The different House and Senate measures, and the changes approved by the committees Tuesday, put lawmakers in a position to pass legislation that would likely be palatable to DeSantis by his March 15 deadline.

“We’ll ultimately find a place to land this,” Brandes told The News Service of Florida after the Senate committee meeting. “I think the March 15 deadline no longer seems out of reach.”

Patients and lawmakers have complained about delays in the Department of Health’s implementation of the 2016 amendment, which has spurred legal and administrative challenges.

A number of medical marijuana-related rules floated by health officials have languished for months and DeSantis has yet to appoint a surgeon general to head the agency.

But Rodrigues indicated health officials could act quickly to make smokable cannabis available to patients.

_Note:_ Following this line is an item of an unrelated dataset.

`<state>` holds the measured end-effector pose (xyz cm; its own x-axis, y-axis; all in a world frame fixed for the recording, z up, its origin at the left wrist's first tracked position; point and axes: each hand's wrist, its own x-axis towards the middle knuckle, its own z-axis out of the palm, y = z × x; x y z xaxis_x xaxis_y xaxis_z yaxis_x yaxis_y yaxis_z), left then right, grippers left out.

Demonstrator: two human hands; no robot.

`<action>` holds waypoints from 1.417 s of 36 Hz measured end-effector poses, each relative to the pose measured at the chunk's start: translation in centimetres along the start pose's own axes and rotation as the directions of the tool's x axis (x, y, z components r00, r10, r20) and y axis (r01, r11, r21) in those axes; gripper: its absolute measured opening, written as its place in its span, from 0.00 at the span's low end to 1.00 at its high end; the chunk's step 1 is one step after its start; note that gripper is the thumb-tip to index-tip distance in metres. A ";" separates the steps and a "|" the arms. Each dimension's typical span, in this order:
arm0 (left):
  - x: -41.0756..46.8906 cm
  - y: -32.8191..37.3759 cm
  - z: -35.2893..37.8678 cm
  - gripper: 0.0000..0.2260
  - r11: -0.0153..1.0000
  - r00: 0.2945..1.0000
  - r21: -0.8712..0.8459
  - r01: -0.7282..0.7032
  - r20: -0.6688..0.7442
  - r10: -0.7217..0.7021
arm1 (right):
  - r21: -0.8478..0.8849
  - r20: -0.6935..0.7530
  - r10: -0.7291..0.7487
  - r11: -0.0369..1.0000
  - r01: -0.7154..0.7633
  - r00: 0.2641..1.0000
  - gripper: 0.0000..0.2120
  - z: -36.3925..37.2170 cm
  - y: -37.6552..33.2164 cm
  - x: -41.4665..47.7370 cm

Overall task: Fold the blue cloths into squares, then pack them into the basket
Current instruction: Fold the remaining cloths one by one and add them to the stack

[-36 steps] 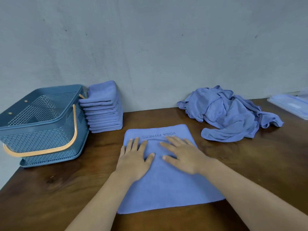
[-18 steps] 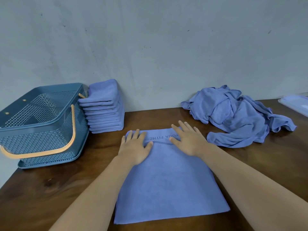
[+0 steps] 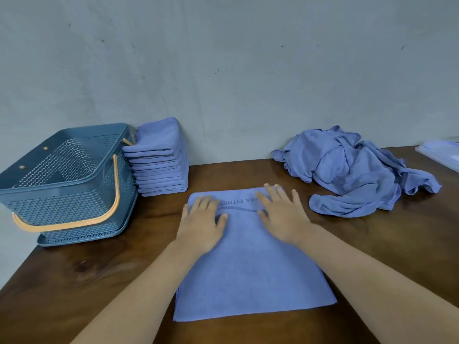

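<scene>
A blue cloth (image 3: pixel 250 266) with dark lettering lies flat on the wooden table (image 3: pixel 74 281) in front of me. My left hand (image 3: pixel 201 219) presses flat on its far left part, fingers straight. My right hand (image 3: pixel 283 214) lies flat on its far right part, fingertips at the far edge. A stack of folded blue cloths (image 3: pixel 159 160) stands against the wall, beside a blue perforated basket (image 3: pixel 62 184) with an orange handle at the far left. A heap of unfolded blue cloths (image 3: pixel 352 172) lies at the far right.
A pale flat tray or lid (image 3: pixel 439 152) sits at the table's far right edge. A grey wall (image 3: pixel 223 70) closes the back of the table. The table's left edge runs just below the basket.
Both hands have slid away from me along the cloth, from its middle to its far edge, and moved apart. The cloth lies smoother.
</scene>
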<state>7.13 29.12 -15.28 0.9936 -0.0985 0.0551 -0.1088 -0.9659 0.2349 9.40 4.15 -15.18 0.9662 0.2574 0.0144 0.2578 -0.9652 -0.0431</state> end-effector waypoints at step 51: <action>-16.9 3.7 2.3 0.10 0.814 0.817 -0.120 -0.569 -0.194 0.542 | 0.172 -0.380 -0.423 0.841 0.512 0.823 0.06 1.4 -0.7 -19.2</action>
<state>-10.03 26.63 -17.61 0.7473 -0.5579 0.3608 -0.6571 -0.7012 0.2768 -9.36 -0.02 -16.86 0.6847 0.6028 0.4096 0.7123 -0.6725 -0.2008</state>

“Given how important this is to the governor, I cannot imagine that this will be delayed significantly from the Department of Health,” he told reporters after Tuesday’s meeting.

Rep. Clay Yarborough, a Jacksonville Republican who cast one of the two “no” votes on the House proposal, said he did not want to “restrict what folks are doing in their homes.”

“At the same time, if they go out and they are having effects on other people, or driving behind the wheel, or in their neighborhoods, or at the places of employment, that is a concern,” he said.